[PATCH] D154604: [BOLT] Calculate output values using BOLTLinker

Job Noorman via Phabricator via llvm-commits llvm-commits at lists.llvm.org
Tue Jul 18 08:27:04 PDT 2023


jobnoorman updated this revision to Diff 541551.
jobnoorman edited the summary of this revision.
jobnoorman added a comment.

Rebase on D155604 <https://reviews.llvm.org/D155604>.

Use map section of `<Input address, Output address>` pairs as suggested by
@maksfb. This replaces `OffsetTranslationTable` and `InputOffsetToAddressMap`
but not `LocSyms` as the latter is used to build the map section.

The only extra symbols that need to be added to the symbol table now are those
used for constant island labels. All others are kept temporary and are only used
for the relocations in the map section.

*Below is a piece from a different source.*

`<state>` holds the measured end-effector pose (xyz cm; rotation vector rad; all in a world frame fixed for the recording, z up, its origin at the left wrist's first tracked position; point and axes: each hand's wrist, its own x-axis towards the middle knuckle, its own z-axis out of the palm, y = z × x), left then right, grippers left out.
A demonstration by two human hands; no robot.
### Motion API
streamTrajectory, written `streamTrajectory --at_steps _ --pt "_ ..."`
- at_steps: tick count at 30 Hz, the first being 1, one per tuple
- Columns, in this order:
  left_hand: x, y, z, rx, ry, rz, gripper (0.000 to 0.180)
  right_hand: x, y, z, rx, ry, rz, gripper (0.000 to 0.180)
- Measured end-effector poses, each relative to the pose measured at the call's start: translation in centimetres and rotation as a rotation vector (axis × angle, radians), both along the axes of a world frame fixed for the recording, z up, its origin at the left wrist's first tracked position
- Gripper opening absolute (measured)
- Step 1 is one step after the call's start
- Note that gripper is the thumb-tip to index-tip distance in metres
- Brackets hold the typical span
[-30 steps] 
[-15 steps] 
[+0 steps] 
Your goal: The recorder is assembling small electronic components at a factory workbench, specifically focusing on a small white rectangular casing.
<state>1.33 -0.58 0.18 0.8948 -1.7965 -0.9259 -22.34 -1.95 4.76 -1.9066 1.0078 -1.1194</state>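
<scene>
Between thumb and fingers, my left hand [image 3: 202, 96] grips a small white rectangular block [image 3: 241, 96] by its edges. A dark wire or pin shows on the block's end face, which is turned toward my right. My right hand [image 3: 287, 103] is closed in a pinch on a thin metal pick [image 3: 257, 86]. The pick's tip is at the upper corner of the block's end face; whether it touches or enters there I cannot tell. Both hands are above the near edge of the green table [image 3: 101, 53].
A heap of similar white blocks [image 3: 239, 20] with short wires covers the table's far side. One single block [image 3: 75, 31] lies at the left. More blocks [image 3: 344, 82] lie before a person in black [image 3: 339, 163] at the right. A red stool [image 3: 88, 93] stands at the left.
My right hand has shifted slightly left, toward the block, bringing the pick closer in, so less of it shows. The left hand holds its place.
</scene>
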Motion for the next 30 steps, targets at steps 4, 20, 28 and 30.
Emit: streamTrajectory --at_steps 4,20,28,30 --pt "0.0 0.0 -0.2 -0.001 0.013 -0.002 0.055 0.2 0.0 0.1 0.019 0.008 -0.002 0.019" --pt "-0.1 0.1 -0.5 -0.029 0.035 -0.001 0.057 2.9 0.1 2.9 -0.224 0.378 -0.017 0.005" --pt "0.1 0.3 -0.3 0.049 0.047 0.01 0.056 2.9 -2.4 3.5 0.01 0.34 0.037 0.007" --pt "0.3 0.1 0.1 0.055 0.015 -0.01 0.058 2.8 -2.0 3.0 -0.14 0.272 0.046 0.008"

Since section-relative references are
used there, these symbols do not end up in the symbol table.

Updating the line table offsets is reverted to using `MCAsmLayout` as I don't
think linker relaxation can have an influence here. I didn't find an easy way to
do this via the linker without having to insert a large amount of symbols.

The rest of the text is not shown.